• Work instructions:
Transcribe each line of the material with no alterations.

--------------------

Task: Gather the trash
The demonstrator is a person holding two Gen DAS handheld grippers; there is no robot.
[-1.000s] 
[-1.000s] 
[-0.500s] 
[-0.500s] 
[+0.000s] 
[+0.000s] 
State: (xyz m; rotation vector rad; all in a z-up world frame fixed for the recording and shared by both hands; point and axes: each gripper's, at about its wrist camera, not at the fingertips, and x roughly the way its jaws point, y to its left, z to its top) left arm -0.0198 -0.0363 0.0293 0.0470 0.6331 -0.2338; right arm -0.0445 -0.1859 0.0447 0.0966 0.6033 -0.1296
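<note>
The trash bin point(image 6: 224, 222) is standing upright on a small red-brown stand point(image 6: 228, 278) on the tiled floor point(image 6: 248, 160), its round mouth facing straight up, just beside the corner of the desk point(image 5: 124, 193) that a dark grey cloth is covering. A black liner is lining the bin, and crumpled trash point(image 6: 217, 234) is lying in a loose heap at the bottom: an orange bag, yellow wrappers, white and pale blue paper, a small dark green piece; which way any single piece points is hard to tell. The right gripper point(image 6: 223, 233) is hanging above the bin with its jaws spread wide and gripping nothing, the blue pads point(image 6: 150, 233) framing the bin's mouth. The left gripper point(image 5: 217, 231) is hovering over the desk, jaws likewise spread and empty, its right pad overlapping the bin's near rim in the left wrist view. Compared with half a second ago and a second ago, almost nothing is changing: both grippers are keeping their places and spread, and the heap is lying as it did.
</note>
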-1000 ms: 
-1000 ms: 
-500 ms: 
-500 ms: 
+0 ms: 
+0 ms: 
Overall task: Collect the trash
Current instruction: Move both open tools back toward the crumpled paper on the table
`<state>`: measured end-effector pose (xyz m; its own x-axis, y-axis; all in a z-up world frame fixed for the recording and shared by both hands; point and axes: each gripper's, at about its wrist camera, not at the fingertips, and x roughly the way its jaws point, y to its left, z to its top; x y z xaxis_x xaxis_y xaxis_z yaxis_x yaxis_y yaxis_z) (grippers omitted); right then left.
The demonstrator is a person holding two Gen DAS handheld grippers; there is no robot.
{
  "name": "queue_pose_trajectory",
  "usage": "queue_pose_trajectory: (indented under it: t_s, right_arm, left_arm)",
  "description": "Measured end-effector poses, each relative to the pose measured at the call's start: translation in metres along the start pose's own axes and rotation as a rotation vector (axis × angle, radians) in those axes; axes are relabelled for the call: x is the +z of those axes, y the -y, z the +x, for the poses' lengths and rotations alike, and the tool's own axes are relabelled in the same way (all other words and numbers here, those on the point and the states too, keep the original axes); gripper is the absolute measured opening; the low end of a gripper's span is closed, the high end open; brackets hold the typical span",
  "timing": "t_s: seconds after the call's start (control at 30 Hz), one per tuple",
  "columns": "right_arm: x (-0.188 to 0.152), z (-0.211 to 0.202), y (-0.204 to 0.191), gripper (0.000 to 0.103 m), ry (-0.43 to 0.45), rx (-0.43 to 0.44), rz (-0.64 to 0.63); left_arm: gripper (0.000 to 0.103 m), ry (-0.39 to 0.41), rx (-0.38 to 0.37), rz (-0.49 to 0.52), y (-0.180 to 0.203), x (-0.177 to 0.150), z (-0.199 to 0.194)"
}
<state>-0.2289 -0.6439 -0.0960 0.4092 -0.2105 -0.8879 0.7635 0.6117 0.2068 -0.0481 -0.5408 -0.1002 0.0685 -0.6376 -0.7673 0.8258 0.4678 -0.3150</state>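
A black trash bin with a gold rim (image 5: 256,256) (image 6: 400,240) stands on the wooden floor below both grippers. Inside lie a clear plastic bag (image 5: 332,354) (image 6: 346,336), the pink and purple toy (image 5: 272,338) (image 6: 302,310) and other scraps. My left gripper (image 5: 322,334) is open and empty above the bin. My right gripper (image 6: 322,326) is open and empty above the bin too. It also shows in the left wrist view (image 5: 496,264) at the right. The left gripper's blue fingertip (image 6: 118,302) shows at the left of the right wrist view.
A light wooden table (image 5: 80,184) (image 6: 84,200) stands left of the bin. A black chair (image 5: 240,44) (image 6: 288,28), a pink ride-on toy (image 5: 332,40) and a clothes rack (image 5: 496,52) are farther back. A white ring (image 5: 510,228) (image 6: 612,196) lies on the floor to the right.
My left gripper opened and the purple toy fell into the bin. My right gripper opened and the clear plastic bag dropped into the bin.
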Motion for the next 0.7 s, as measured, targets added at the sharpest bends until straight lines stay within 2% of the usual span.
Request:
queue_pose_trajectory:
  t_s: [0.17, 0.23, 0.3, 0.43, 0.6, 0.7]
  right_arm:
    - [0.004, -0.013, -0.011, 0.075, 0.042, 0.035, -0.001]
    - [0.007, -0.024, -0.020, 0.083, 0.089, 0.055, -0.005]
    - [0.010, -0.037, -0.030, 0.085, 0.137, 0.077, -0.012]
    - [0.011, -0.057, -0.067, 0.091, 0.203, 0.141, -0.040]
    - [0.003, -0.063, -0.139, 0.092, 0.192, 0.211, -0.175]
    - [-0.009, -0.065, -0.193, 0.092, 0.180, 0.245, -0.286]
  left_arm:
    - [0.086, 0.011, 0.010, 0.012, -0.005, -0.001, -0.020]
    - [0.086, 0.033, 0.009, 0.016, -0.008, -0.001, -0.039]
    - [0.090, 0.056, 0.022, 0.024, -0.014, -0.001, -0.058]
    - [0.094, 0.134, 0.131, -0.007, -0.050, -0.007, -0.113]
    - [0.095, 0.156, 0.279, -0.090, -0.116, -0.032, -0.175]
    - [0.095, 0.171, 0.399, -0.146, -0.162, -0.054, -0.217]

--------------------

• Problem solution:
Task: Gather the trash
The demonstrator is a person holding two Gen DAS handheld grippers; there is no robot.
[-1.000s] 
[-1.000s] 
[-0.500s] 
[-0.500s] 
[+0.000s] 
[+0.000s] 
State: (xyz m; rotation vector rad; all in a z-up world frame fixed for the recording and shared by both hands; point and axes: each gripper's, at about its wrist camera, not at the fingertips, and x roughly the way its jaws point, y to its left, z to its top) left arm -0.0198 -0.0363 0.0293 0.0470 0.6331 -0.2338; right arm -0.0445 -0.1859 0.0447 0.0966 0.6033 -0.1296
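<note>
The trash bin point(image 6: 224, 222) is standing upright on a small red-brown stand point(image 6: 228, 278) on the tiled floor point(image 6: 248, 160), its round mouth facing straight up, just beside the corner of the desk point(image 5: 124, 193) that a dark grey cloth is covering. A black liner is lining the bin, and crumpled trash point(image 6: 217, 234) is lying in a loose heap at the bottom: an orange bag, yellow wrappers, white and pale blue paper, a small dark green piece; which way any single piece points is hard to tell. The right gripper point(image 6: 223, 233) is hanging above the bin with its jaws spread wide and gripping nothing, the blue pads point(image 6: 150, 233) framing the bin's mouth. The left gripper point(image 5: 217, 231) is hovering over the desk, jaws likewise spread and empty, its right pad overlapping the bin's near rim in the left wrist view. Compared with half a second ago and a second ago, almost nothing is changing: both grippers are keeping their places and spread, and the heap is lying as it did.
</note>
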-1000 ms: 
-1000 ms: 
-500 ms: 
-500 ms: 
+0 ms: 
+0 ms: 
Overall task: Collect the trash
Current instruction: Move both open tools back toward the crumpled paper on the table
`<state>`: measured end-effector pose (xyz m; its own x-axis, y-axis; all in a z-up world frame fixed for the recording and shared by both hands; point and axes: each gripper's, at about its wrist camera, not at the fingertips, and x roughly the way its jaws point, y to its left, z to its top; x y z xaxis_x xaxis_y xaxis_z yaxis_x yaxis_y yaxis_z) (grippers omitted); right then left.
The demonstrator is a person holding two Gen DAS handheld grippers; there is no robot.
{
  "name": "queue_pose_trajectory",
  "usage": "queue_pose_trajectory: (indented under it: t_s, right_arm, left_arm)",
  "description": "Measured end-effector poses, each relative to the pose measured at the call's start: translation in metres along the start pose's own axes and rotation as a rotation vector (axis × angle, radians) in those axes; axes are relabelled for the call: x is the +z of those axes, y the -y, z the +x, for the poses' lengths and rotations alike, and the tool's own axes are relabelled in the same way (all other words and numbers here, those on the point and the states too, keep the original axes); gripper is the absolute measured opening; the low end of a gripper's span is closed, the high end open; brackets hold the typical span",
  "timing": "t_s: seconds after the call's start (control at 30 Hz), one per tuple",
  "columns": "right_arm: x (-0.188 to 0.152), z (-0.211 to 0.202), y (-0.204 to 0.191), gripper (0.000 to 0.103 m), ry (-0.43 to 0.45), rx (-0.43 to 0.44), rz (-0.64 to 0.63); left_arm: gripper (0.000 to 0.103 m), ry (-0.39 to 0.41), rx (-0.38 to 0.37), rz (-0.49 to 0.52), y (-0.180 to 0.203), x (-0.177 to 0.150), z (-0.199 to 0.194)"
}
<state>-0.2289 -0.6439 -0.0960 0.4092 -0.2105 -0.8879 0.7635 0.6117 0.2068 -0.0481 -0.5408 -0.1002 0.0685 -0.6376 -0.7673 0.8258 0.4678 -0.3150</state>
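A black trash bin with a gold rim (image 5: 256,256) (image 6: 400,240) stands on the wooden floor below both grippers. Inside lie a clear plastic bag (image 5: 332,354) (image 6: 346,336), the pink and purple toy (image 5: 272,338) (image 6: 302,310) and other scraps. My left gripper (image 5: 322,334) is open and empty above the bin. My right gripper (image 6: 322,326) is open and empty above the bin too. It also shows in the left wrist view (image 5: 496,264) at the right. The left gripper's blue fingertip (image 6: 118,302) shows at the left of the right wrist view.
A light wooden table (image 5: 80,184) (image 6: 84,200) stands left of the bin. A black chair (image 5: 240,44) (image 6: 288,28), a pink ride-on toy (image 5: 332,40) and a clothes rack (image 5: 496,52) are farther back. A white ring (image 5: 510,228) (image 6: 612,196) lies on the floor to the right.
My left gripper opened and the purple toy fell into the bin. My right gripper opened and the clear plastic bag dropped into the bin.
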Motion for the next 0.7 s, as measured, targets added at the sharpest bends until straight lines stay within 2% of the usual span.
Request:
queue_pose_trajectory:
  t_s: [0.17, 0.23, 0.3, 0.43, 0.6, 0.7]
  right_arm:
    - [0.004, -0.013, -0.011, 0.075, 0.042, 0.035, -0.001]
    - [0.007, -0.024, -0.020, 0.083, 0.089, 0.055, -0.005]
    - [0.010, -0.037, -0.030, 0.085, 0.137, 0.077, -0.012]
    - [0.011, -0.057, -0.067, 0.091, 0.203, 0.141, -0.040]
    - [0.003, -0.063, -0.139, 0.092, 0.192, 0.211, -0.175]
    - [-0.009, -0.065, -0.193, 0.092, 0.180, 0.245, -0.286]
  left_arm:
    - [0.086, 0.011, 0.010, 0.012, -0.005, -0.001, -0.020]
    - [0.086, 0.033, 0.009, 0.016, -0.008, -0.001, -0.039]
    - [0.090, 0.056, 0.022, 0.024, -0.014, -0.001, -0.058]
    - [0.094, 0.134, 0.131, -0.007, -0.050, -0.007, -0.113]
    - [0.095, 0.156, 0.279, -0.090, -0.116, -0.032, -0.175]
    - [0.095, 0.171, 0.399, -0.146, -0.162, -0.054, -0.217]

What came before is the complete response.